- Task requirements -
Reproduce, please, only the lines from the first line below to the line containing "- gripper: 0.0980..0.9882", inclusive.

Recorded data:
···

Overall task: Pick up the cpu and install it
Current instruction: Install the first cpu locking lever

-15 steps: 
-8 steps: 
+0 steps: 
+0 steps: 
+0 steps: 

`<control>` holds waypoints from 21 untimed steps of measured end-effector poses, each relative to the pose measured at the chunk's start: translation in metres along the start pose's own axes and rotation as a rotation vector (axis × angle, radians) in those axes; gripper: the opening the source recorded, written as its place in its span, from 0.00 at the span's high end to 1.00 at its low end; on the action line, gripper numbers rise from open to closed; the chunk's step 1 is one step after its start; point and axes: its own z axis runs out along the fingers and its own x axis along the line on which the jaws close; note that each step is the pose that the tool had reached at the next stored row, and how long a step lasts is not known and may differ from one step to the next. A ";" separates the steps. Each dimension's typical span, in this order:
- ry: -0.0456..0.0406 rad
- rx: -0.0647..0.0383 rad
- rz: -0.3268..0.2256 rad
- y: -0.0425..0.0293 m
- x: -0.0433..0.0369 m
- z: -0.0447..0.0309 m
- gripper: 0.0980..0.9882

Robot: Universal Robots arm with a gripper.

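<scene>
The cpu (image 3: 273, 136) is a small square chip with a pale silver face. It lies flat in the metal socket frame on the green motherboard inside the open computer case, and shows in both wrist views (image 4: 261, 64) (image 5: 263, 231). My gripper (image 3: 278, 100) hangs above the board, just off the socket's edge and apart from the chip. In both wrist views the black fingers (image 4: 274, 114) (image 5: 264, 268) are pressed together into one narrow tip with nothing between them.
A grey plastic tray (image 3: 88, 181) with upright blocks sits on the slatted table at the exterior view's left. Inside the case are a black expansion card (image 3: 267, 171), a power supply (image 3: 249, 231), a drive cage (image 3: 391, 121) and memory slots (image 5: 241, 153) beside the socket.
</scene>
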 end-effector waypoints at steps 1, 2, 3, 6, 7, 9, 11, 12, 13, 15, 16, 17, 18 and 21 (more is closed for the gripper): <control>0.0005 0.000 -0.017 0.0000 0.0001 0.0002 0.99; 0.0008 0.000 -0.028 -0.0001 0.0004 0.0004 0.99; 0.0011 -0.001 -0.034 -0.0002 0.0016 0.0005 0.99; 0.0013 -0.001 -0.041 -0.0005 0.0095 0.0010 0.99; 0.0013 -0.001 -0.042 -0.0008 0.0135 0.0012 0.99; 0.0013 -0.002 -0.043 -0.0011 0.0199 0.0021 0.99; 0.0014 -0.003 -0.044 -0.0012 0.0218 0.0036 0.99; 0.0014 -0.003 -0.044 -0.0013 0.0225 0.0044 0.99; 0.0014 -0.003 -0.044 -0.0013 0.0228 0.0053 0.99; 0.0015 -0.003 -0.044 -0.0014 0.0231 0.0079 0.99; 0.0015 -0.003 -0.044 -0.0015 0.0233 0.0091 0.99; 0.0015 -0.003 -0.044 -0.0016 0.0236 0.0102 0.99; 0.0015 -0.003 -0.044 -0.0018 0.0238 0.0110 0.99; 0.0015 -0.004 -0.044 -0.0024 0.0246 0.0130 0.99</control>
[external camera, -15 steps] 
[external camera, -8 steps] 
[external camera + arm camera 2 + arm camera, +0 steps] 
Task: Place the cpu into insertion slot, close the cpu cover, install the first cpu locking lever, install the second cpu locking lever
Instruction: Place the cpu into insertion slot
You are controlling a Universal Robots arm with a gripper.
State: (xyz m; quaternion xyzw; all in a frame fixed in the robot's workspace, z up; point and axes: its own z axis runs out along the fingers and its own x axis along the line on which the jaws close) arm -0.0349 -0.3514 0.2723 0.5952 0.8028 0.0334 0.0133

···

- Solution below -
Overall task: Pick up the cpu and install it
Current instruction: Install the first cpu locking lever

-15 steps: 
-8 steps: 
+0 steps: 
+0 steps: 
+0 steps: 

`<control>` holds waypoints from 21 untimed steps of measured end-effector poses, each relative to the pose measured at the chunk's start: translation in metres along the start pose's own axes and rotation as a rotation vector (axis × angle, radians) in those axes; gripper: the opening the source recorded, written as its place in its span, from 0.00 at the span's high end to 1.00 at its low end; on the action line, gripper numbers rise from open to closed; the chunk's step 1 is one step after its start; point and axes: its own z axis runs out along the fingers and its own x axis along the line on which the jaws close; note that each step is the pose that the tool had reached at the next stored row, and how long a step lasts is not known and may differ from one step to the next. A ";" separates the steps. Each dimension's typical span, in this order:
- ry: -0.0456..0.0406 rad
- rx: -0.0647..0.0383 rad
- rz: -0.3268..0.2256 rad
- y: -0.0425..0.0293 m
- x: -0.0433..0.0369 m
- z: -0.0447..0.0309 m
- gripper: 0.0980..0.9882

No more is needed to finish this exercise.